Updated at 10:55 p.m. ET
President Trump formally pardoned Joe Arpaio on Friday, wielding the presidential power of mercy to absolve the former Arizona sheriff for defying a federal court order.
“Throughout his time as Sheriff, Arpaio continued his life’s work of protecting the public from the scourges of crime and illegal immigration,” the White House said in a statement. “Sheriff Joe Arpaio is now eighty-five years old, and after more than fifty years of honorable service to our Nation, he is [a] worthy candidate for a Presidential pardon.” Trump subsequently confirmed the decision on Twitter.
I am pleased to inform you that I have just granted a full Pardon to 85 year old American patriot Sheriff Joe Arpaio. He kept Arizona safe!

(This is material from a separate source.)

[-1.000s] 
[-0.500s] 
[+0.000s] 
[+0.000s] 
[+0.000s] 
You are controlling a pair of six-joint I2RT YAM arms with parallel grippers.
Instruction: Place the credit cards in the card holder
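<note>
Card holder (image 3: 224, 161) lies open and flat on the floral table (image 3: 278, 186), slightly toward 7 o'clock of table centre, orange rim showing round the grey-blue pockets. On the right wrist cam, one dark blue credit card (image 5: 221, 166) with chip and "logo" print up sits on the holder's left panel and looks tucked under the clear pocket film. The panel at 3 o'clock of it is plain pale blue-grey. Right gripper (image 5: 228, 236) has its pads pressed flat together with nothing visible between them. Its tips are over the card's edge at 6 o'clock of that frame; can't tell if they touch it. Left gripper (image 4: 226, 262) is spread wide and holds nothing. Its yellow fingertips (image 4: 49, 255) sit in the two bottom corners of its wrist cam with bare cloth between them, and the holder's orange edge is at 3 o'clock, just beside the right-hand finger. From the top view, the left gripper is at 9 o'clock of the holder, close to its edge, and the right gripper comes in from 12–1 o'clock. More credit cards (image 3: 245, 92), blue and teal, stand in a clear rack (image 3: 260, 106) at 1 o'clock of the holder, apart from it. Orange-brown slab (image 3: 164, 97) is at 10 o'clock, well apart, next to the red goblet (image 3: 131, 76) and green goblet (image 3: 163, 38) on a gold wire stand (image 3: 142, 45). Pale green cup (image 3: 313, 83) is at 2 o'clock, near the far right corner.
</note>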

— Donald J. Trump (@realDonaldTrump) August 26, 2017
The pardon is Trump’s first since taking office, breaking a barrier relatively early in his tenure. Almost two years passed before Barack Obama issued nine pardons to people convicted of relatively minor offenses; George W. Bush waited only a few days longer into his first term to erase convictions for selling moonshine and stealing $11. But Trump eschewed his predecessors’ modest lead, instead wiping clean a guilty verdict for criminal contempt of court for one of his staunchest political supporters after only eight months in office.
Arpaio, who left office in January, ranks among the most controversial law-enforcement officials in American history. Phoenix-area voters elected him six times to lead the Maricopa County Sheriff’s Department, which he governed as a proto-Trumpian figure for almost a quarter-century. Arpaio’s harsh treatment of undocumented immigrants and criminal suspects brought him the adoration of Fox News viewers and multiple civil-rights lawsuits. He claimed former President Barack Obama’s birth certificate was a forgery even after Trump himself had publicly abandoned that stance. And he shared Trump’s disdain for the federal judiciary, frequently castigating the judges who oversaw lawsuits against him.